▶ **The input**
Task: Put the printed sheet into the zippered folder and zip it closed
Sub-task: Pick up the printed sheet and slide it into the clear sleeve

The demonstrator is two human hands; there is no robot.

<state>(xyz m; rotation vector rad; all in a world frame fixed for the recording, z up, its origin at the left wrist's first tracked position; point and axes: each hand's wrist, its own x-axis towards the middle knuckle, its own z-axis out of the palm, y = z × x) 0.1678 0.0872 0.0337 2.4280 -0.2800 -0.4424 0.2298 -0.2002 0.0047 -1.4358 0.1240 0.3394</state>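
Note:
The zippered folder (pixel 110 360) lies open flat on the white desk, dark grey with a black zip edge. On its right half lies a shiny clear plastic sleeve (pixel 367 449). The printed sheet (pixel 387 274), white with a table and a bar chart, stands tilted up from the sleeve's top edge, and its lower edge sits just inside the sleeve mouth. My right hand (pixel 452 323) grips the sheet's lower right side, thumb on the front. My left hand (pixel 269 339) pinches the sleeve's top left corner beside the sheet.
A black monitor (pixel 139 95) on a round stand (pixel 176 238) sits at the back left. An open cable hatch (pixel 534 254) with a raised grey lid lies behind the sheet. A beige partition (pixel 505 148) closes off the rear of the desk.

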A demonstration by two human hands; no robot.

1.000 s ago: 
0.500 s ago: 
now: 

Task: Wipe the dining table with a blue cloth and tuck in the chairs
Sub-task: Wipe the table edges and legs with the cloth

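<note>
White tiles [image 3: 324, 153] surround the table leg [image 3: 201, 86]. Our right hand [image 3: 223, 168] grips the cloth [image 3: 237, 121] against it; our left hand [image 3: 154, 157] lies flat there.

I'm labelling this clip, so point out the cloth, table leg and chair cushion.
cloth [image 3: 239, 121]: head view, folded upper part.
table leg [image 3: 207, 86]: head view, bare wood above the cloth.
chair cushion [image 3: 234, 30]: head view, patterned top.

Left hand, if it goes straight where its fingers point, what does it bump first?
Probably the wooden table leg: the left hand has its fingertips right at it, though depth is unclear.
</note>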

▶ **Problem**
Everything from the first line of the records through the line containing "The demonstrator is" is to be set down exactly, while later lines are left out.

▶ **Answer**
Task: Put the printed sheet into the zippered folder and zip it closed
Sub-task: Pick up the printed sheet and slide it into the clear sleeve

The demonstrator is two human hands; there is no robot.

The exercise is complete as it stands.